Israel has declared a new swathe of southern Lebanon a combat zone and ordered civilians to move north, ignoring the ceasefire deal announced in mid-April as it continues to target Hezbollah.
In a statement posted on X, the Israeli military warned it would act “with great force” against the Lebanese armed group in the designated area. “We advise residents of southern Lebanon to evacuate to the north of the Zahrani River, as all areas south of the river are considered a combat zone,” a military spokesperson said, Reuters reports.
The order marks a significant expansion of Israel’s operational footprint. The Zahrani River runs roughly 40km north of the Israeli border, placing about 2,000 sq km of Lebanese territory within the newly designated zone. It is the first time Israel has instructed the evacuation of the entire area south of the river, having previously focused on areas below the Litani River and issuing targeted evacuation orders in towns between the two.
The move follows an intensification of Israeli strikes earlier in the week, with more than 120 attacks reported across southern and eastern Lebanon on May 26 alone. Israeli Prime Minister Benjamin Netanyahu said the country needed to take further action to protect communities in northern Israel from Hezbollah fire.
The conflict has persisted despite a US-brokered ceasefire announced on April 16. The World Health Organization says at least 608 people in Lebanon have been killed in Israeli attacks since the truce, while Lebanon’s health ministry puts the broader death toll from Israeli strikes since early March at more than 3,200.
The Israeli military said 10 of its soldiers had been killed since the ceasefire, including six in attacks involving Hezbollah’s explosive drones, highlighting the continued lethality of cross-border hostilities.
On the ground, the humanitarian situation is deteriorating rapidly. Lebanese security sources said civilians were fleeing north towards the port city of Sidon, which is already hosting thousands displaced from earlier fighting. The latest evacuation order came as Muslims across Lebanon were marking Eid al-Adha, compounding the disruption to civilian life.
More than 1.2mn Lebanese have been displaced since March 2, when Hezbollah began firing on Israel in support of Iran, according to official figures. Since then, Israeli strikes have extended beyond the south to hit eastern regions and the capital Beirut, though the city has largely been spared in recent days.

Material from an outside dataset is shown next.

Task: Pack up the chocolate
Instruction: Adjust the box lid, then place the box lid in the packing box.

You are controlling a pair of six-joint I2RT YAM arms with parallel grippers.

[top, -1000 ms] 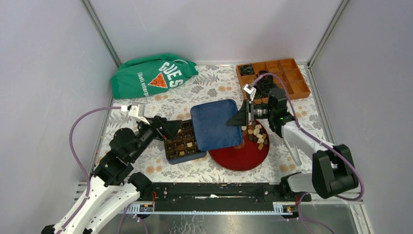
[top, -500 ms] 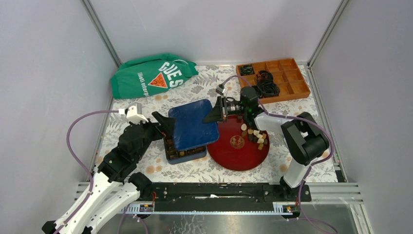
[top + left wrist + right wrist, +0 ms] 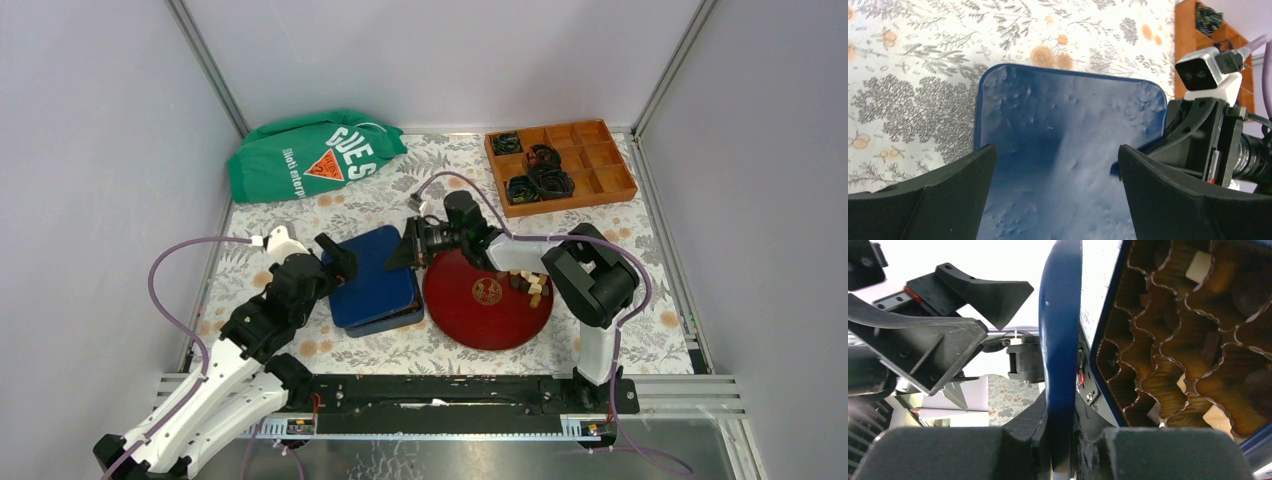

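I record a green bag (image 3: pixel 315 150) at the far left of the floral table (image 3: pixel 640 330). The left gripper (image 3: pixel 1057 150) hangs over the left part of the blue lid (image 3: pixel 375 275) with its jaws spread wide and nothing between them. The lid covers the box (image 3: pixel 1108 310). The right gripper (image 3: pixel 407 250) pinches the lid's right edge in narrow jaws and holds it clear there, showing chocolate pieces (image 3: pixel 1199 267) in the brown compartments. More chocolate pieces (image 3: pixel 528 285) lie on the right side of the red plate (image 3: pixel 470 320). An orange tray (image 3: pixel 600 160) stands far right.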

Israeli officials say that restraint in Beirut is deliberate. Three senior officials told Reuters that while Israel believes it has freedom of action in southern Lebanon, it is more constrained in the capital. The calculus appears partly geopolitical: Israel does not want to be seen as undermining potential diplomacy between Washington and Tehran.
The officials said Israel was mindful of not derailing US President Donald Trump’s efforts to secure a deal with Iran, suggesting that the conflict’s trajectory remains closely tied to broader regional negotiations.
Even so, military operations on the ground are expanding. Israeli forces have pushed beyond a long-established security buffer known as the “Yellow Line”, though the army has provided no details on the extent of its advance. Surveillance drones continue to operate over Beirut, and low-flying warplanes have been reported over the city, signalling that escalation risks remain acute.
The widening of the combat zone and the scale of recent strikes point to a conflict that is drifting further from containment, even as diplomatic efforts seek to prevent it from spiralling into a wider regional war.